A small, tightly woven network of companies, mostly banks, wields disproportionate control over the global economy, according to a new study. The findings shed some light on the intimate ways 21st century capitalism works — and how those functions can undermine the entire system.
A trio of systems theorists at ETH Zurich examined the world’s 43,060 transnational corporations and studied their share ownerships, searching for commonalities that tie the companies together. They worked with techniques used to study complex systems in nature to construct a model of which companies controlled which other companies, and through which networks.

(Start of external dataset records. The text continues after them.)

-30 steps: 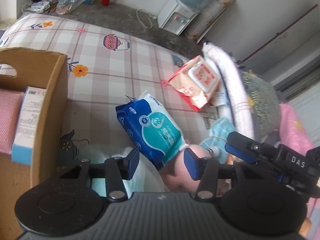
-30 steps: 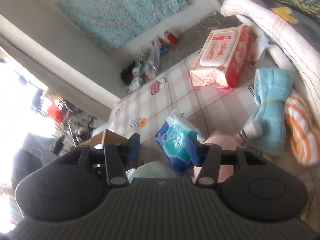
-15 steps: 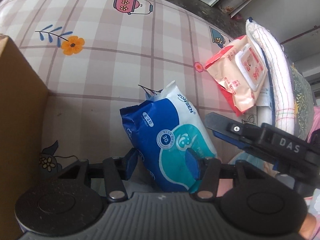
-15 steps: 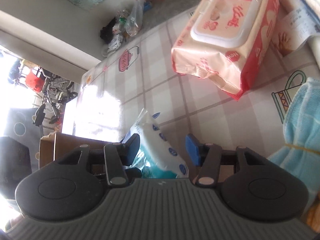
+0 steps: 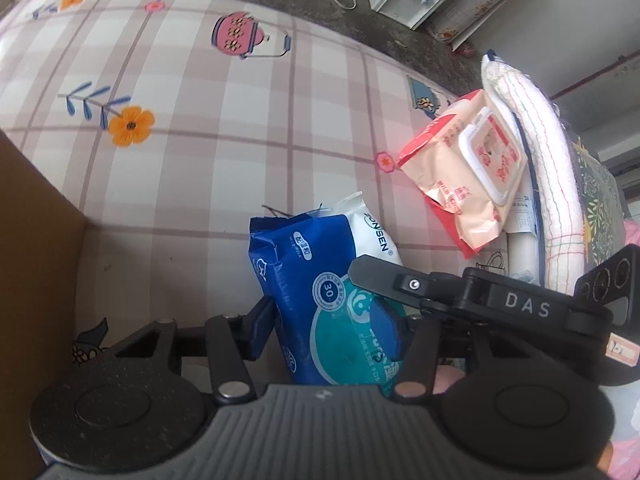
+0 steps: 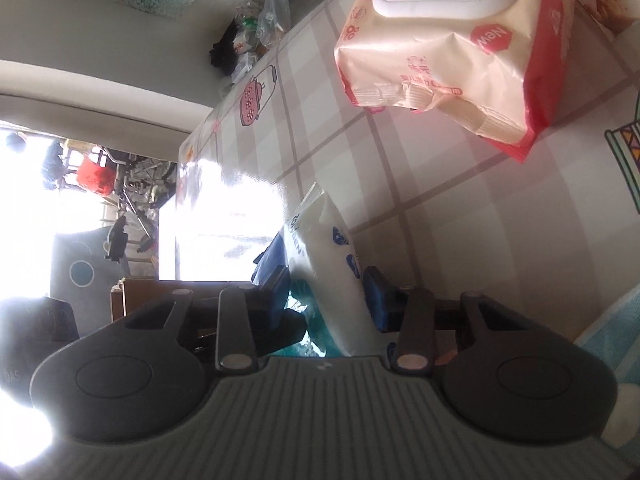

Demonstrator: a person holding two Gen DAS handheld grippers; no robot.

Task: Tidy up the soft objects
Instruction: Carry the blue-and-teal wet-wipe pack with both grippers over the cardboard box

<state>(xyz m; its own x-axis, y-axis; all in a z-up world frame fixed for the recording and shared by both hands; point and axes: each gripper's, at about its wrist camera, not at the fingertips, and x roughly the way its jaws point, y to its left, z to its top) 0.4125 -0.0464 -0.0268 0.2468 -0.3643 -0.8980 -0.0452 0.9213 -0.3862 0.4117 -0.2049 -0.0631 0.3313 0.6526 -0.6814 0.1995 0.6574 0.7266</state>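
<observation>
On the checked cloth (image 5: 192, 168) stands our blue tissue pack (image 5: 320, 280), betw both grippers: left gripper (image 5: 332, 320) pads clamped on its sides, right gripper (image 6: 326, 296) just been closing onto its white end; wipes pack (image 5: 460, 176) well apart, box (image 5: 36, 240) at left

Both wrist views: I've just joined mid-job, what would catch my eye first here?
The blue tissue pack stands between the fingers of both the left gripper and the right gripper, whose jaws have just been closing. Behind it, a pink wipes pack leans on folded blankets. A cardboard box sits at the left edge.
</observation>
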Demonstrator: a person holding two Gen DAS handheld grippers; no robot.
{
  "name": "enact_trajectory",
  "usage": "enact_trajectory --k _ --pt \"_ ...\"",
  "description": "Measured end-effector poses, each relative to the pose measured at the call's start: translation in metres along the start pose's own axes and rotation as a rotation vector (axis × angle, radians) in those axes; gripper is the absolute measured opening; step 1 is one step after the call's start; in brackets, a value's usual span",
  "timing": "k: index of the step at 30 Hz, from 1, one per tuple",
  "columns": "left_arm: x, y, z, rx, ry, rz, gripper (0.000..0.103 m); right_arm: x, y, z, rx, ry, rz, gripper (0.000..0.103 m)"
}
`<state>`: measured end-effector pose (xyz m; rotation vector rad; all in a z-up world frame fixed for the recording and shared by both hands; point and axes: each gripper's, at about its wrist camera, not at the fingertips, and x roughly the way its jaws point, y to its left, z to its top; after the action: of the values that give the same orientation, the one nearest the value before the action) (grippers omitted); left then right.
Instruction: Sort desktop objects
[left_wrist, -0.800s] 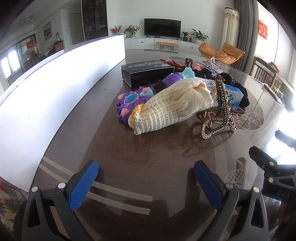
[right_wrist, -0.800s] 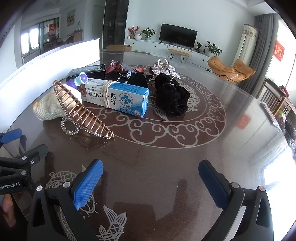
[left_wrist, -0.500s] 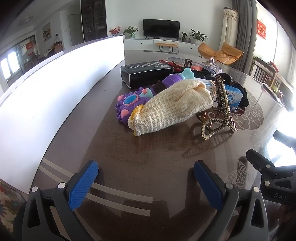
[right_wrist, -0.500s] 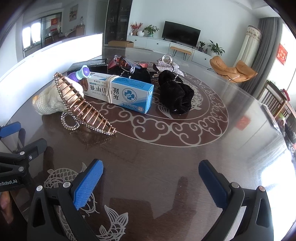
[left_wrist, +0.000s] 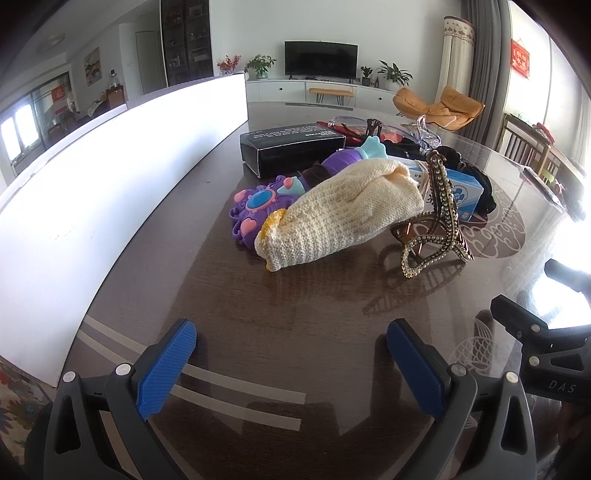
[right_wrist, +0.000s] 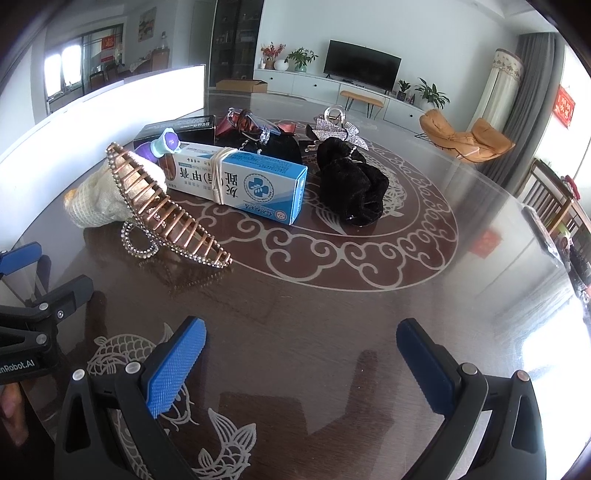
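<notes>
1. Both grippers hang low over the desk (left_wrist: 295, 332) with nothing between their blue pads: the left gripper (left_wrist: 291, 354) and the right gripper (right_wrist: 301, 360) both stand wide apart and empty, near the desk's front edge.
2. Nearest the grippers is the hair claw (right_wrist: 166, 210), standing on its teeth with one end leaning on the knit glove (left_wrist: 343, 214). Judged risk: pulling the glove first would tip the claw, and its thin teeth could slip out of a wide pad grip.
3. Left of the claw, the glove lies across a purple toy (left_wrist: 255, 206). Lifting the toy would drag the glove along.
4. Behind the claw lies a blue box (right_wrist: 240, 181) bound with a rubber band, touching the toy's far end; a sideways push could shove the whole pile.
5. Right of the claw, a black scrunchie (right_wrist: 351, 184) sits apart, soft and easy to snag.
6. Beyond the claw are a black box (left_wrist: 291, 146), clear glasses (right_wrist: 251, 123) and a silver bow clip (right_wrist: 338, 129), crowded together; reaching over the nearer things could knock them.
</notes>
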<state>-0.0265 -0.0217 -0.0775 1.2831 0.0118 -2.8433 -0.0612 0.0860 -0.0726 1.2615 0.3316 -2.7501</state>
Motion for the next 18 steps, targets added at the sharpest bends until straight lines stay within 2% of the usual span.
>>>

Ultimately, Stefania Vitali, James Glattfelder and Stefano Battiston identified a core of 1,318 companies with interwoven ownerships, each with ties to two or more other companies. They were connected to an average of 20 each, the researchers found. The network forms a “giant bow-tie structure,” with a small, tight knot in the middle and connections spanning outward in an increasingly nebulous pattern. The knot is very small and dense compared to the other sections, and the researchers dubbed it an economic “super-entity.” It is also very closely held — about three-quarters of the ownership remains in the hands of the core itself.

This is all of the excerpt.